WHAT YOU ARE ASKED TO DO:
From the first line of the material through the line containing "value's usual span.", restate everything word for word and nothing more.

INFORMATION PROVIDED:
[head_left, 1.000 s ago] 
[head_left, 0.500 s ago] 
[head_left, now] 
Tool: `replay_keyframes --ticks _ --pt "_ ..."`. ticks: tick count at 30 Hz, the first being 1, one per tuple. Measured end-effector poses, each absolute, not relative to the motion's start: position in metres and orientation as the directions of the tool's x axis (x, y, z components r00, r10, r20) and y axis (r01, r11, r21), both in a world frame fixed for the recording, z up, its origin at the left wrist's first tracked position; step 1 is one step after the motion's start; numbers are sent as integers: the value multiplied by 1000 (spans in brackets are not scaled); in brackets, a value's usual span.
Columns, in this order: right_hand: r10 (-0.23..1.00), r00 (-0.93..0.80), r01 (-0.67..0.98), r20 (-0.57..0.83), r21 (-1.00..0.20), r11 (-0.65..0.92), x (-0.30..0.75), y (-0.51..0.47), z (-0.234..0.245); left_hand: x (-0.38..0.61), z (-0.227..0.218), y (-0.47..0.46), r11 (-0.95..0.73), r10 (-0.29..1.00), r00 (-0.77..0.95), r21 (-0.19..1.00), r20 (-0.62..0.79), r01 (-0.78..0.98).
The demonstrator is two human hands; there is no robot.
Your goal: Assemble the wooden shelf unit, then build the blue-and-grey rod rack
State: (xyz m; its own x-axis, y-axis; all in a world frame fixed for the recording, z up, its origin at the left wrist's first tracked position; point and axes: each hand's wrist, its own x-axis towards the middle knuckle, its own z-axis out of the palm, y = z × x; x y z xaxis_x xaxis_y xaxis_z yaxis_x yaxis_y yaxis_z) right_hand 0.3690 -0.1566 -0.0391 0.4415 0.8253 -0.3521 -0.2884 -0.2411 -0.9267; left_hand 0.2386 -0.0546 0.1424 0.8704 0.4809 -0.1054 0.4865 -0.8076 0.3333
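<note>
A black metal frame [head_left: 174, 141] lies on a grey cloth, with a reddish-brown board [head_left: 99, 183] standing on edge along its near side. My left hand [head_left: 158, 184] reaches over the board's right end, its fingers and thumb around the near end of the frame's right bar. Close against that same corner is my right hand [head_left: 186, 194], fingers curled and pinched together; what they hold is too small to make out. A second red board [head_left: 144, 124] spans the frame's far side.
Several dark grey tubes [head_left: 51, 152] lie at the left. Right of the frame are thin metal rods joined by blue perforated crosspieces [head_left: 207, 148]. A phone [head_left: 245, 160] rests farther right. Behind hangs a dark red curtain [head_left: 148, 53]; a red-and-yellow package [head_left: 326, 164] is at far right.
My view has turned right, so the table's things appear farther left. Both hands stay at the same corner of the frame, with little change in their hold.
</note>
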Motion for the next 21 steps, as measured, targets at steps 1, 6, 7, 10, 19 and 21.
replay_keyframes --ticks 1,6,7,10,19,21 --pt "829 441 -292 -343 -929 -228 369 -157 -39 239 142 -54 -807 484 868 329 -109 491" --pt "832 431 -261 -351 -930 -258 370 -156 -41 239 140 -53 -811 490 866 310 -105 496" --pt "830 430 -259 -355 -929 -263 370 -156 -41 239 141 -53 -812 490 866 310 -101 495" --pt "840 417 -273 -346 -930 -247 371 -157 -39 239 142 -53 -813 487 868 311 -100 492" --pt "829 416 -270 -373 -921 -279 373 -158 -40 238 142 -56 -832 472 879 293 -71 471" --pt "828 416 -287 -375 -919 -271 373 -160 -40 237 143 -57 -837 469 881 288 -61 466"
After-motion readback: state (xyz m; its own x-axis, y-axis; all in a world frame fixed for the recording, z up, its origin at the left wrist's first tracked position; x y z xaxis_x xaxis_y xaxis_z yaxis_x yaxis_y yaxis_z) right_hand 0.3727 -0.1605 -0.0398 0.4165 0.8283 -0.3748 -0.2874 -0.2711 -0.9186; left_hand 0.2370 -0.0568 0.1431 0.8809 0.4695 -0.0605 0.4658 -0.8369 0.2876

ANSWER FOR THIS EXERCISE:
[head_left, 1.000 s ago] 
[head_left, 0.500 s ago] 
[head_left, now] 
Tool: `replay_keyframes --ticks _ --pt "_ ..."`. ticks: tick count at 30 Hz, the first being 1, one per tuple. Measured end-effector poses, each absolute, not relative to the motion's start: position in metres and orientation as the directions of the tool's x axis (x, y, z components r00, r10, r20) and y axis (r01, r11, r21), both in a world frame fixed for the recording, z up, its origin at the left wrist's first tracked position; step 1 is one step after the motion's start; numbers are sent as integers: the value multiplied by 1000 (spans in brackets are not scaled); in brackets, a value's usual span.

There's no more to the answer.